• _What you should do_:
Write the listing below again, word for word.

BEGIN Data segment

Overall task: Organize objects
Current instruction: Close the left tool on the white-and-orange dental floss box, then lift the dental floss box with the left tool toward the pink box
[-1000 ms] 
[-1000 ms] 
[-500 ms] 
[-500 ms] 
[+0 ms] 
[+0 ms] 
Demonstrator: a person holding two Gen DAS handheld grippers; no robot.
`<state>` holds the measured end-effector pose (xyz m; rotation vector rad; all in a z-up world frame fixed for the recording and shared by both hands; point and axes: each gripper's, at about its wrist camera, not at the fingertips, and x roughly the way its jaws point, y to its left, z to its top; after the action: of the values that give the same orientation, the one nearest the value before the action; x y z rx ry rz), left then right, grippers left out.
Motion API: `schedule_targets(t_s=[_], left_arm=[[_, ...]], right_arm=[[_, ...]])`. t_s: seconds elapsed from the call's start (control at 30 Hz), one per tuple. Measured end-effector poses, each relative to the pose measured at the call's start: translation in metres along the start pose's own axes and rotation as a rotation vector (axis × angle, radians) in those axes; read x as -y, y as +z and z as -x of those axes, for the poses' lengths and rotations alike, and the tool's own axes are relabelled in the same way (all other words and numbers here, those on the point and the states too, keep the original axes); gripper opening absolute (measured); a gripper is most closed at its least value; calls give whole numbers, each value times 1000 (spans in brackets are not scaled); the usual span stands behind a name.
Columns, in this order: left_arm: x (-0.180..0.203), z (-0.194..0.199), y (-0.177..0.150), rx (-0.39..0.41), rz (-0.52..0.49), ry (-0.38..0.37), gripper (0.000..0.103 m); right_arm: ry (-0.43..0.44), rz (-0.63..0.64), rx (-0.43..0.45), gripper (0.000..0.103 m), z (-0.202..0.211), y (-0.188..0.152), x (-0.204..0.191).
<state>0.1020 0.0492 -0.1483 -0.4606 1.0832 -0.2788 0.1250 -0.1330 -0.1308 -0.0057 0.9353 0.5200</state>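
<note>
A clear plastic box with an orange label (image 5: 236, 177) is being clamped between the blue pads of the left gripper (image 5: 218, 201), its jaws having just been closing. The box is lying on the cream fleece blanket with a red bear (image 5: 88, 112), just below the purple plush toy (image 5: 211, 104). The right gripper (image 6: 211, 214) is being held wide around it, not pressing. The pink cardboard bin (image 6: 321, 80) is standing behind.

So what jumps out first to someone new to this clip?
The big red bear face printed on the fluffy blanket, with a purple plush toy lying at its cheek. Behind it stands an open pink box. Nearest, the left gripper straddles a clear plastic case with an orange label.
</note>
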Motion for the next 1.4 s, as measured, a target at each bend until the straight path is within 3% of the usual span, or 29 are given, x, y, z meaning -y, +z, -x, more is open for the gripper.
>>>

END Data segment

• _Task answer_:
Overall task: Organize objects
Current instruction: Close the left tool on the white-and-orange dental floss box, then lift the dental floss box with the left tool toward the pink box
[-1000 ms] 
[-1000 ms] 
[-500 ms] 
[-500 ms] 
[+0 ms] 
[+0 ms] 
Demonstrator: a person holding two Gen DAS handheld grippers; no robot.
`<state>` holds the measured end-effector pose (xyz m; rotation vector rad; all in a z-up world frame fixed for the recording and shared by both hands; point and axes: each gripper's, at about its wrist camera, not at the fingertips, and x roughly the way its jaws point, y to its left, z to its top; after the action: of the values that give the same orientation, the one nearest the value before the action; x y z rx ry rz), left then right, grippers left out.
Motion API: `schedule_targets(t_s=[_], left_arm=[[_, ...]], right_arm=[[_, ...]])`. t_s: seconds elapsed from the call's start (control at 30 Hz), one per tuple. Measured end-effector poses, each relative to the pose measured at the call's start: translation in metres along the start pose's own axes and rotation as a rotation vector (axis × angle, radians) in those axes; read x as -y, y as +z and z as -x of those axes, for the poses' lengths and rotations alike, and the tool's own axes are relabelled in the same way (all other words and numbers here, those on the point and the states too, keep the original axes); gripper opening absolute (measured); a gripper is most closed at its least value; calls give whole numbers, each value times 1000 (spans in brackets are not scaled); the usual span stands behind a name.
Columns, in this order: left_arm: x (-0.180..0.203), z (-0.194..0.199), y (-0.177..0.150), rx (-0.39..0.41), rz (-0.52..0.49), ry (-0.38..0.37), gripper (0.000..0.103 m); right_arm: ry (-0.43..0.44), rz (-0.63..0.64), rx (-0.43..0.45), gripper (0.000..0.103 m), z (-0.202..0.211), y (-0.188..0.152), x (-0.204..0.191).
<state>0.1020 0.0492 -0.1483 -0.4606 1.0832 -0.2788 0.1250 -0.1330 -0.1308 -0.0057 0.9353 0.5200</state>
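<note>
A clear plastic box with an orange label (image 5: 236, 177) is being clamped between the blue pads of the left gripper (image 5: 218, 201), its jaws having just been closing. The box is lying on the cream fleece blanket with a red bear (image 5: 88, 112), just below the purple plush toy (image 5: 211, 104). The right gripper (image 6: 211, 214) is being held wide around it, not pressing. The pink cardboard bin (image 6: 321, 80) is standing behind.

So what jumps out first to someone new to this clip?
The big red bear face printed on the fluffy blanket, with a purple plush toy lying at its cheek. Behind it stands an open pink box. Nearest, the left gripper straddles a clear plastic case with an orange label.
</note>
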Motion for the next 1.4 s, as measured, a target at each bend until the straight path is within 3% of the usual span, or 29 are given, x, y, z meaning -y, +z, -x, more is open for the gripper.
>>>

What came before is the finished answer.